## WHAT YOU SHOULD DO
Transcribe the lines below exactly, beginning with the line that holds "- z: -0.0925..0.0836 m" and ending with the final line, both included. Pictures are to be left out.

## Collected data
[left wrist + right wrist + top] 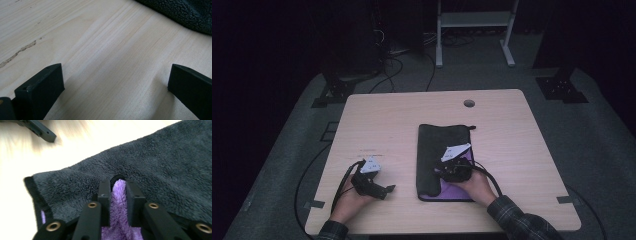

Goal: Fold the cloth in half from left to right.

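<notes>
Purple towel (120, 195) fold sits pinched in the right gripper (119, 185) (left gripper (115, 80) gapes wide).

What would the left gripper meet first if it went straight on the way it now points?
Probably the dark grey towel: the left gripper, jaws open over bare table, points toward its edge. Depth is unclear.

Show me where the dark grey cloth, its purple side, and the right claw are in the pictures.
dark grey cloth (439, 145), high view, on its flat upper part.
purple side (119, 192), right gripper view, on the fold pinched between the jaws.
right claw (119, 185), right gripper view, midway between its fingertips.
</notes>
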Demonstrator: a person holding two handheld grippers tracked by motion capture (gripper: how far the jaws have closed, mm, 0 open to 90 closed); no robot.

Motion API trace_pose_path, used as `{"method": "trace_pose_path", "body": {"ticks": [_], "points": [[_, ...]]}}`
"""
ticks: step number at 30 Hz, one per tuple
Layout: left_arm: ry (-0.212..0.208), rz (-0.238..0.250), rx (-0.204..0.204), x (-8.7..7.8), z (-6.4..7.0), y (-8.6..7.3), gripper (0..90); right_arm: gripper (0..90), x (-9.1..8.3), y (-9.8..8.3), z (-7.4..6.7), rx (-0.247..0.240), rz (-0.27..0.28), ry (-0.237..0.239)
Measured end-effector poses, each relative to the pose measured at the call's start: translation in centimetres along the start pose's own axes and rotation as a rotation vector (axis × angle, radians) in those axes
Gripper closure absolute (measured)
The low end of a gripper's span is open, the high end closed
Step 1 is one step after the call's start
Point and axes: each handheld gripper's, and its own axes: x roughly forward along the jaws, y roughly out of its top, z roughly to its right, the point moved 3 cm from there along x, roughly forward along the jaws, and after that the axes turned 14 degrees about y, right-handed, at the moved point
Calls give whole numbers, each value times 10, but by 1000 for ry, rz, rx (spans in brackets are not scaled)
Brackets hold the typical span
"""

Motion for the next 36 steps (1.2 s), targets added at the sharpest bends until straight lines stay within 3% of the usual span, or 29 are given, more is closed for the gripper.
{"method": "trace_pose_path", "body": {"ticks": [8,19,32,36], "points": [[0,-1,1,-1,0,-1,0,796,-33,-3,-11,10,49,13],[0,-1,4,-1,0,-1,0,785,-68,-34,-27,8,50,-70],[0,1,-1,-1,0,-1,0,682,-91,-74,-36,113,0,-140],[0,1,1,-1,0,-1,0,645,-105,-85,-38,135,15,-169]]}}
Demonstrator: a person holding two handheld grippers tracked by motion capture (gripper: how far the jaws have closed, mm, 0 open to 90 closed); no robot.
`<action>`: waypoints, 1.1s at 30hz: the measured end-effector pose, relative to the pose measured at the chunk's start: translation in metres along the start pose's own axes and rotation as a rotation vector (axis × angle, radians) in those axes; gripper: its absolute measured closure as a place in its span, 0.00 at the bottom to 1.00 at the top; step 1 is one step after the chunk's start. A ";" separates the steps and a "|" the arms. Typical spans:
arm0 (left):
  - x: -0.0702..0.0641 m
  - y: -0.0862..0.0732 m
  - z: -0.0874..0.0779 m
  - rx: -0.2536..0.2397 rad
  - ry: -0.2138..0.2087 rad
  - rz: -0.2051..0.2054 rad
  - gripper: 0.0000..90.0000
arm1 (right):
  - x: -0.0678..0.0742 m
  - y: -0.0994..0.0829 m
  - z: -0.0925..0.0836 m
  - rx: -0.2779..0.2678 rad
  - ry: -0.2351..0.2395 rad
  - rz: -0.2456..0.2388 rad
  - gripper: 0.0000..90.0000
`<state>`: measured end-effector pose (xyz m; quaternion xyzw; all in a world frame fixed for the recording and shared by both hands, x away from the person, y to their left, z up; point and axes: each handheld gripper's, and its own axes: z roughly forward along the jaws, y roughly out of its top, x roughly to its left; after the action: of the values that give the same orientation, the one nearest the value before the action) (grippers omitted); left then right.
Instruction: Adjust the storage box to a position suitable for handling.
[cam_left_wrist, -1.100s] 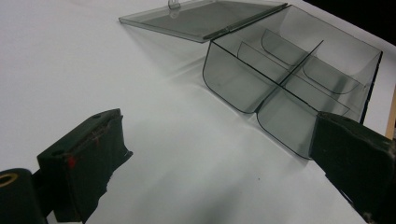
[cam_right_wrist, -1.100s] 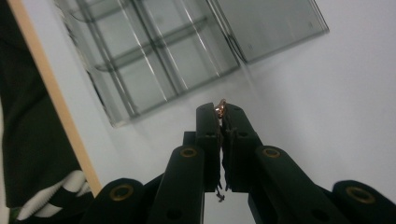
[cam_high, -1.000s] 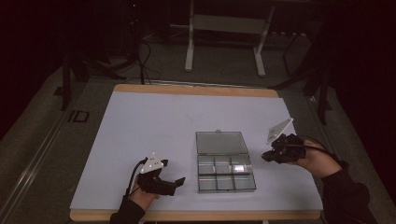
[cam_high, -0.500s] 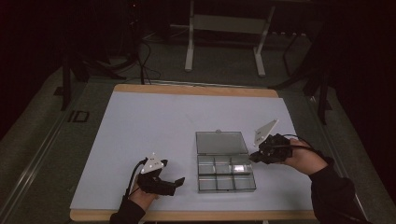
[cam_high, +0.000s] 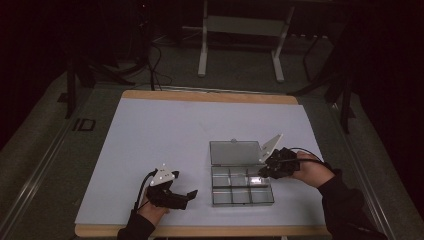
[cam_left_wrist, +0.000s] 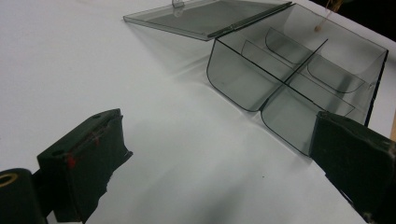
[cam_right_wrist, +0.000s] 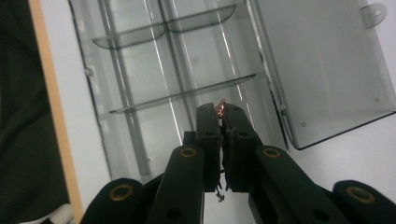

## ANSWER TO THIS PROBLEM
  - z: -0.0925..0.0836 m
  - rx: -0.2779..0.2678 rad
  - ry: -0.2351..0.2395 rad
  - rz: -0.2456..0.2388 rad
  - gripper: 0.0000..90.0000
`<state>`: measured end-effector pose (xyz m; quaternion xyzw; all in a world frame fixed for the recording and shared by both hands, x away from the person, y to their left, z up; point and axes: each handheld gripper's, and its own axes: z roughly forward along the jaws, y roughly out of its top, x roughly to its left; after the action: of the values that give the same orientation, the one nearest the value before the action) (grippers omitted); left then right.
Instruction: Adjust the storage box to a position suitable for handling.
[cam_left_wrist, -1.100s] 
[cam_right_wrist, -1.100s] 
[cam_high, -1.000s] 
[cam_high, -0.500s] 
[cam_high, +0.000s] 
[cam_left_wrist, +0.000s] 
[cam_right_wrist, +0.000s] 

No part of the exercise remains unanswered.